Action item: Write out the stretch of lines below that begins at the line with "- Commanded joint" and ends at the line with "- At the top", including both, exactly as given and nothing more.
*** Collected material Section Begins ***
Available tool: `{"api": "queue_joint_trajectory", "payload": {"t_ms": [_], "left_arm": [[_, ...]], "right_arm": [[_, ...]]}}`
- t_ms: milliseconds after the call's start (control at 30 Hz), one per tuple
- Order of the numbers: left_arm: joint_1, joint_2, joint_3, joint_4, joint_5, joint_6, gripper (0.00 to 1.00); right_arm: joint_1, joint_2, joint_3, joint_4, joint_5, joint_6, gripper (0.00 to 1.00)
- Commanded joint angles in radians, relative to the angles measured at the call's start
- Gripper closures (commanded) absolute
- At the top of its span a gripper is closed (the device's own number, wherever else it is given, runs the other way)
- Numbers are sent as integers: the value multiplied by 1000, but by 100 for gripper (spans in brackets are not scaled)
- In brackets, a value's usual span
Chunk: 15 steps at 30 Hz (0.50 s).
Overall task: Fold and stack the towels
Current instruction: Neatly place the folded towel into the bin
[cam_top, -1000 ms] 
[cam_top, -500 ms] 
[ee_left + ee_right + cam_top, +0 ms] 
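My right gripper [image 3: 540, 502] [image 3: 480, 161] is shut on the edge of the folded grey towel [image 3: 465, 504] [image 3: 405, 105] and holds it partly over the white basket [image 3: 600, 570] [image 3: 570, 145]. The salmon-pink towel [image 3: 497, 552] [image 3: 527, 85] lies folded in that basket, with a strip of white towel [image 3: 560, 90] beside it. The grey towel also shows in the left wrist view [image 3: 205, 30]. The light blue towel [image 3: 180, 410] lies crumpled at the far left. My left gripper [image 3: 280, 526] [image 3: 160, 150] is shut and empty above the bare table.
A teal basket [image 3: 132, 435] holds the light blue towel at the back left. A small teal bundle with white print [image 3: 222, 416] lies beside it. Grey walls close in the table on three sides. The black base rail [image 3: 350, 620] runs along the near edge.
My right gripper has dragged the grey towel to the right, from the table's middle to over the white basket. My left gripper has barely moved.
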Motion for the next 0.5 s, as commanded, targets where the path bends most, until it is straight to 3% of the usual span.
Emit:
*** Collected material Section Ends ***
Answer for this exercise:
- Commanded joint angles in radians, relative to the angles measured at the call's start
- Gripper closures (commanded) absolute
- At the top of its span a gripper is closed (the device's own number, wherever else it is given, runs the other way)

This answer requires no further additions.